What's more is you can see how the experiences in Will's life; whether it be his service, the railroad, his hometown later went on to shape aspects and concepts in his writing works. Discoveries like these are alway encouragement to me because I've had a lot of life experiences and tries at things in life. I know a little about a whole lot of things. It's comforting to know that the greats were actually consistently pulling from the same small personal sums of their lives to create magic.
Other intrusive thoughts while submerging myself in the basics of Faulkner include:
-Is this where we get the term 'little Willy from or is it truly just a vulgar phrase? How tall is Kevin Hart?
-What qualified as romance prior to the 1900's? Willy's great grandfather wrote, The White Rose of Memphis, in 1881. It sounds like a racists or patriarchal purity based fever dream. I read some reviews and a couple of synopsis- it is not.
-Bet he had a learning disability and didn't even know it - he quit high school after repeating eleventh and twelfth grade twice yet went on to be a bookkeeper, railroad owner, and THE prolific/profound Faulkner.
-Where can I get a Phil Stone?
-Octosyllabic couplets? Is that eight syllables per pair of lines?
-What is post Joycean experimentalism and was there enough of it to be a named era? They just be naming everything.
-Mosquitos: A rap battle mix tape.
-IsYoknapatawpha Faulkner's Bon Temps? When I create my own BonTemps I'm going hard.
-Bruh. Why did Britannica do him that way,
"...his health undermined by his drinking and by too many falls from horses too big for him."
The mind is relentless, chile. Can you gather why it takes me forever to study anything? This is why my remedy has to be to just start things. Don't think too much or you'll never stop ...or start for that matter.
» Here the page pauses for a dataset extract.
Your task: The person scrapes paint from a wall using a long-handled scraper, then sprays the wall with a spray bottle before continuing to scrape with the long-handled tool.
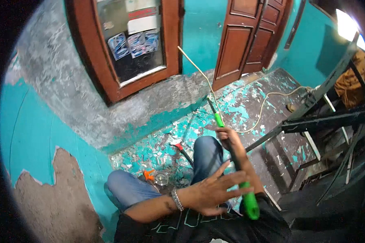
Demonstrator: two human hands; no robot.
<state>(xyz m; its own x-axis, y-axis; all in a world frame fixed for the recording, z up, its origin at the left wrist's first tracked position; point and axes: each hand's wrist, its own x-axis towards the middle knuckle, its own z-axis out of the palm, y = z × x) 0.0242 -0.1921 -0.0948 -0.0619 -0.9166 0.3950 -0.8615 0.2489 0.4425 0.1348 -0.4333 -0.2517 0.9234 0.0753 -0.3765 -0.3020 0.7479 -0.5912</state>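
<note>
My right hand (228, 137) is closed around the upper part of a long pole (235, 156) with a dark shaft, a green collar and a green grip. The pole slants from a thin dark tip down to the green grip near my black shirt. My left hand (215, 192), with a bracelet at the wrist, has its fingers stretched out across the pole's lower part. They are slightly blurred and not wrapped round it. A red-headed tool (177, 146) with a dark handle lies on the floor by my knee. Near it are an orange object (149, 175) and a clear round container (162, 179).
Turquoise paint flakes cover the floor (166, 139). A pale cord (263, 105) runs across it and up before the wall. The wall (61, 97) is partly stripped; a wood-framed window (172, 69) and brown doors (241, 38) stand ahead. A dark frame (324, 121) crosses the right side.
</note>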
In other news, Faulkner dropped out of college after only a single year ya'll. I wonder if there was a bunch of tense bullshit back and forth with his parents or if he just chucked the deuces in peace. The parent child dynamics of the past always intrigue me when I read about them. I can't imagine half the stuff depicted in novels and articles as the norm. Nevertheless, it plays out that his family and family relationships kept him moving and shaking through a myriad of jobs into what we would consider current day adulthood while he made small steps toward his writing destiny.
What literary figures would you create your own AI study guide about? What questions would you ask?